Maybe it's my misunderstanding but it sounds like an assumption on your part that any Chinese person (any Chinese gamer) is bound to have the same opinion on these issues.
But could it be that most people just don't care about it enough to say anything, so the only opinions we get to hear are from those who feel very strongly about this issue, who however might be just a very vocal minority? This would roughly be the same mechanism as any "Twitter storm."
So I take it you consider the game offensive?
What exactly was offensive about it? Just the poster on the wall, or did you find something else in it objectionable as well?
Presuming it's just about the poster, is the game still offensive after the content was removed (nearly 2 years ago as of now)?
If yes, what would have to happen (what would the developers have to do) to make the game no longer offensive? Or is there nothing they can do at this point anymore?
But for devotion, it will be a different story.
It is a different story already because IGI 2 was banned administratively, and it's apparently against the law to distribute it in China. As far as I know, Devotion wasn't. So it was always just a matter of some people (many people perhaps) having a negative sentiment towards it. (Feel free to correct me if I'm wrong.)
just stop taking the platform hostage. Let's kick politics out of the platform.

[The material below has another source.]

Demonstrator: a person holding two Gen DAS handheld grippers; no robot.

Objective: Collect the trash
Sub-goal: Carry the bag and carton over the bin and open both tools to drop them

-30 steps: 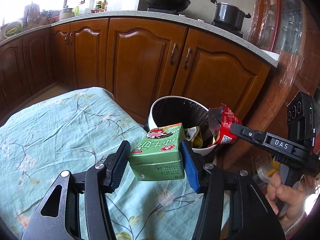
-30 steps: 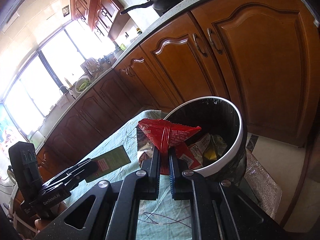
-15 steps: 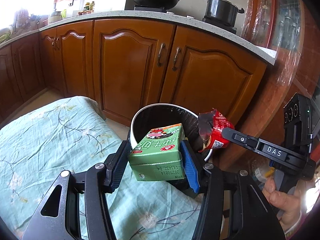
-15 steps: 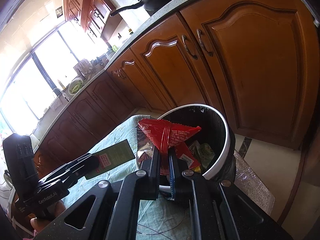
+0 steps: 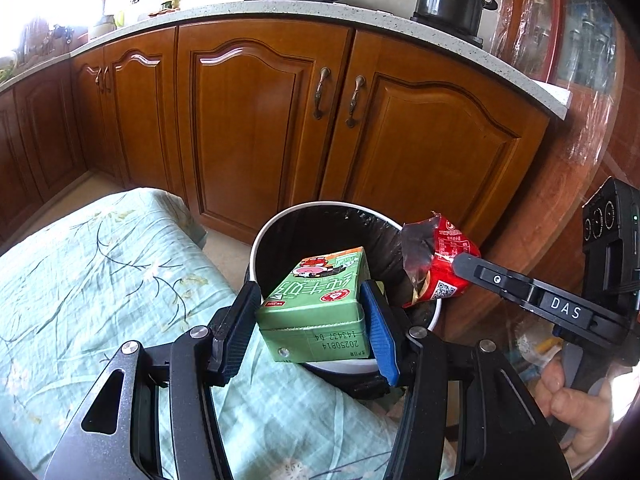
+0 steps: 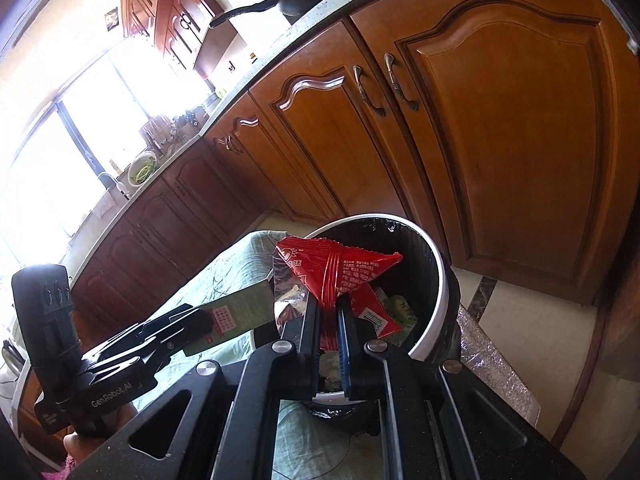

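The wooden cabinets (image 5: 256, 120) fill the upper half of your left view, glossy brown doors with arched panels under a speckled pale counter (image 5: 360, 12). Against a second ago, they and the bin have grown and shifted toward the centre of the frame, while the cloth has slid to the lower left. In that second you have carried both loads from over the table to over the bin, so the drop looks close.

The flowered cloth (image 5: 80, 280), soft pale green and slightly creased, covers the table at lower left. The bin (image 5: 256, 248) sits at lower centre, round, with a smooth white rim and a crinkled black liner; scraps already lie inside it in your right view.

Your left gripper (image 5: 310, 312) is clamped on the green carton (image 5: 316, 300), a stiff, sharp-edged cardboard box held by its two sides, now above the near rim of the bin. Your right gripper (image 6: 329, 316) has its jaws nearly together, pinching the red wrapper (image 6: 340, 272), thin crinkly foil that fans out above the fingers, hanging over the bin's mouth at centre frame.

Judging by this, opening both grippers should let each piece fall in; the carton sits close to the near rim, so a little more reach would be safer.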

I agree. As a matter of fact that's what I've been saying all along. Businesses shouldn't become entangled in political activism. Whether the game should be sold in China or not is up to the Chinese people to decide. That GOG forced the announcement on them failing to consider the local sensitivities (regardless of whether anyone considers them substantiated) was a political decision that put their Chinese social-media followers in the untenable position when if they didn't say anything, it would look like an endorsement. The response was entirely predictable.
Would you say though that the Chinese people who protested against the re-release of the game in China would want to see it banned worldwide? Or just not sold in China? Or maybe even wouldn't mind it being sold in China as long as it wasn't advertised to them?
I appreciate your opinions on all this. It's good to be able to see things from a different perspective.